(Listed entries)

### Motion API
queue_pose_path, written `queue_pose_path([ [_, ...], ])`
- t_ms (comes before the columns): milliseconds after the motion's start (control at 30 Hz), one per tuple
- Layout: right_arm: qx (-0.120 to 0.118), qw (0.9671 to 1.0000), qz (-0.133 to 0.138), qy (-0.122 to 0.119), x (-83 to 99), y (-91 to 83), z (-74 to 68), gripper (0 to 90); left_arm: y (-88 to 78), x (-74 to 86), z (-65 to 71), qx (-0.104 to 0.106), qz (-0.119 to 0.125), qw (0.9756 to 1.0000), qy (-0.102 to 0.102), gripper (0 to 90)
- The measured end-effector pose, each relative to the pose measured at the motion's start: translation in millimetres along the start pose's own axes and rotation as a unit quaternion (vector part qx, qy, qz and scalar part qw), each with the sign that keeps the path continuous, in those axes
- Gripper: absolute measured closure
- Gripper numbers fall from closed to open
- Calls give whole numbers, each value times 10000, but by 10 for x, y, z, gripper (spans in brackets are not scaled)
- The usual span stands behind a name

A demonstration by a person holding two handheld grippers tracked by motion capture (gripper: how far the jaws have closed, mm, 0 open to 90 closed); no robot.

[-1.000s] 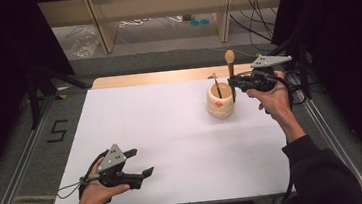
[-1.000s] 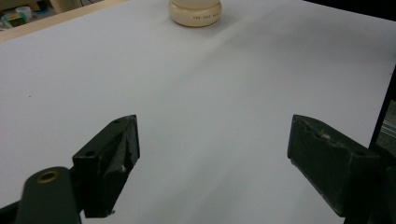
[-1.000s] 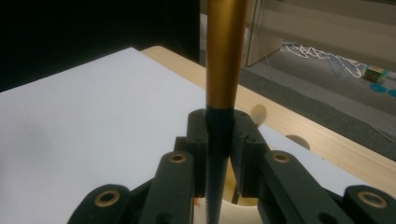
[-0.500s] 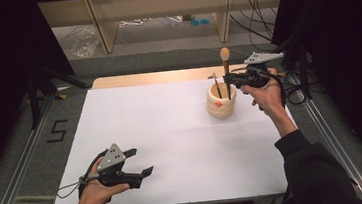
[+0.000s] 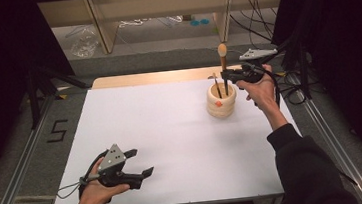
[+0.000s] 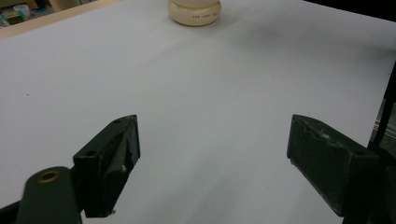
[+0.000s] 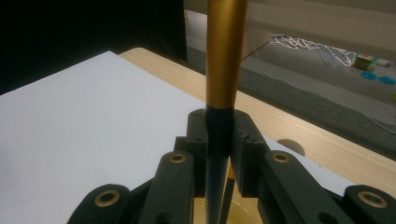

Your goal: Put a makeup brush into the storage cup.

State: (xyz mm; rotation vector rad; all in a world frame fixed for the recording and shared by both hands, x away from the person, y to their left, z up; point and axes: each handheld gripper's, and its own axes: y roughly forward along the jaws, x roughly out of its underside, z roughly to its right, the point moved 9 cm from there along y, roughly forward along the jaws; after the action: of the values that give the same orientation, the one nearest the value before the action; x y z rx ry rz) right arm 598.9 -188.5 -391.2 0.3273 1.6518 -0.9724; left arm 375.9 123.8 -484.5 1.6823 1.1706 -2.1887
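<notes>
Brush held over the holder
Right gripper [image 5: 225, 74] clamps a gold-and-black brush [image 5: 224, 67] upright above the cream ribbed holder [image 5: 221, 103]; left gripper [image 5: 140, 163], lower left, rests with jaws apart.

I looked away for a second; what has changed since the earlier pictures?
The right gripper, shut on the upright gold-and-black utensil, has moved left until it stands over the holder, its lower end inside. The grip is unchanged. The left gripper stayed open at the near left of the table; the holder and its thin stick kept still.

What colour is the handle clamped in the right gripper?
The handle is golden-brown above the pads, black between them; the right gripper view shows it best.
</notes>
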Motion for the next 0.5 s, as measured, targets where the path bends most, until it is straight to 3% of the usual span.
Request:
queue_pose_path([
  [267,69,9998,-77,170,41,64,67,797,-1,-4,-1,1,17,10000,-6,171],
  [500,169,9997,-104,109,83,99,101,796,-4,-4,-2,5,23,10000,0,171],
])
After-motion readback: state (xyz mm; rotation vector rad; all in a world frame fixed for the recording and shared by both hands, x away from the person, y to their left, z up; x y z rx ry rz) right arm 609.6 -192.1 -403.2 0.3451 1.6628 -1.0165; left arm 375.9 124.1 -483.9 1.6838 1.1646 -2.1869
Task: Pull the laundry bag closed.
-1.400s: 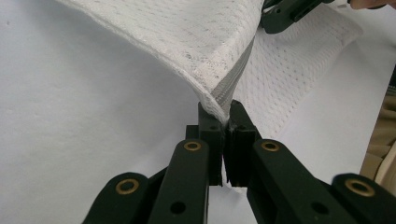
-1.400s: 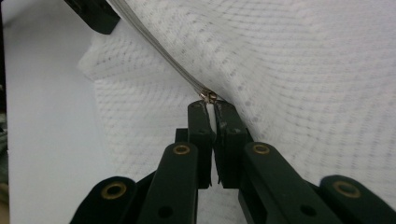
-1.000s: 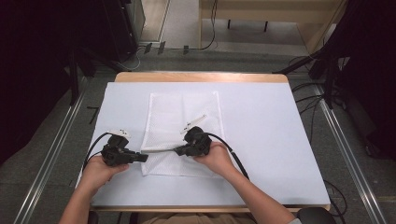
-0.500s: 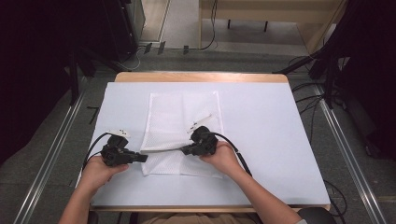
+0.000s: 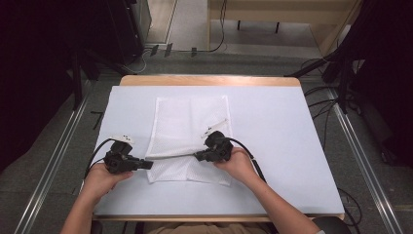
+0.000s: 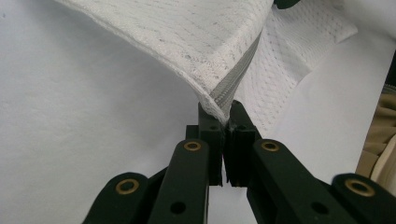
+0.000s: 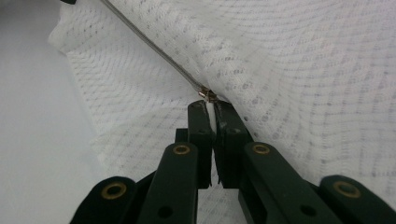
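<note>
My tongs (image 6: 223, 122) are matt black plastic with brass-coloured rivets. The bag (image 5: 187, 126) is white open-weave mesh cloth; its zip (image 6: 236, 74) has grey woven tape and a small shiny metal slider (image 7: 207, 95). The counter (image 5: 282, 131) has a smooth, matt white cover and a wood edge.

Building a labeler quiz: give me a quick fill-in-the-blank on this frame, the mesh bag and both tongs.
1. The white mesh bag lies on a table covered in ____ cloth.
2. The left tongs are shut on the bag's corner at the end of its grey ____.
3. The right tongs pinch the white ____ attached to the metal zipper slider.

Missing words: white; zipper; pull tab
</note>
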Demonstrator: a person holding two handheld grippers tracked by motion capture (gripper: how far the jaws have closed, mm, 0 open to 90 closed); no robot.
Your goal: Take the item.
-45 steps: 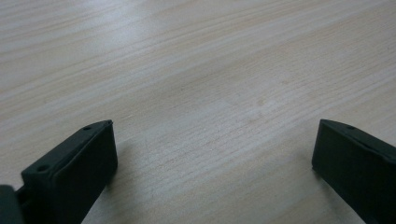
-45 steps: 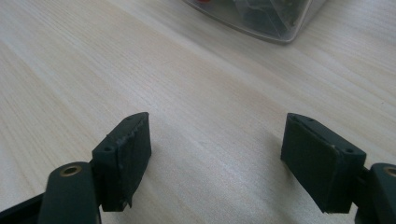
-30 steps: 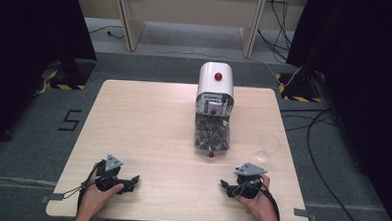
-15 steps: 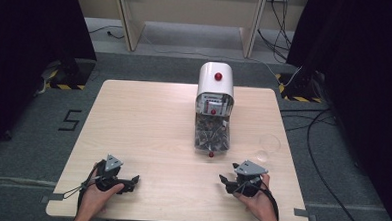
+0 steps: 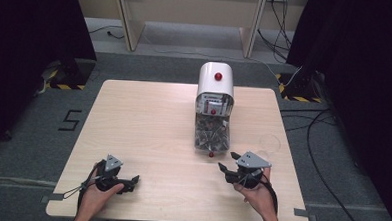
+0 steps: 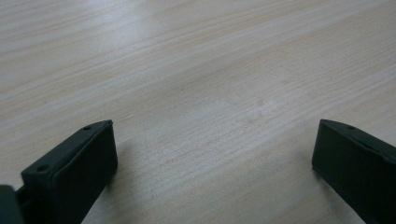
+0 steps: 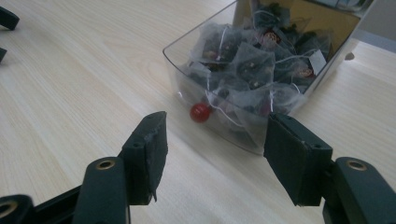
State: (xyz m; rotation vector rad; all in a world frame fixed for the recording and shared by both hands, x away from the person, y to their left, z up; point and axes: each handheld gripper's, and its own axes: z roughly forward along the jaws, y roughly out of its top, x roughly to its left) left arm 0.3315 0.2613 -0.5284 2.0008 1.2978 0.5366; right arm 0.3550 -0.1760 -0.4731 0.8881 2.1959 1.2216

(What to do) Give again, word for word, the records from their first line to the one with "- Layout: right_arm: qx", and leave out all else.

(Your response)
### Motion API
queue_pose_path, written `queue_pose_path([ [_, ...], ])`
- t_ms (comes before the columns): milliseconds after the motion's start (control at 30 Hz), one per tuple
- Layout: right_arm: qx (-0.120 to 0.118), qw (0.9671 to 1.0000), qz (-0.133 to 0.138), qy (-0.122 to 0.119), x (-83 to 99), y (-91 to 83), z (-74 to 68), gripper (0 to 90); left_arm: y (-88 to 78), x (-74 to 86), z (-65 to 71), qx (-0.104 to 0.106), qz (-0.119 to 0.125), qw (0.9756 to 1.0000), qy (-0.102 to 0.102), gripper (0 to 90)

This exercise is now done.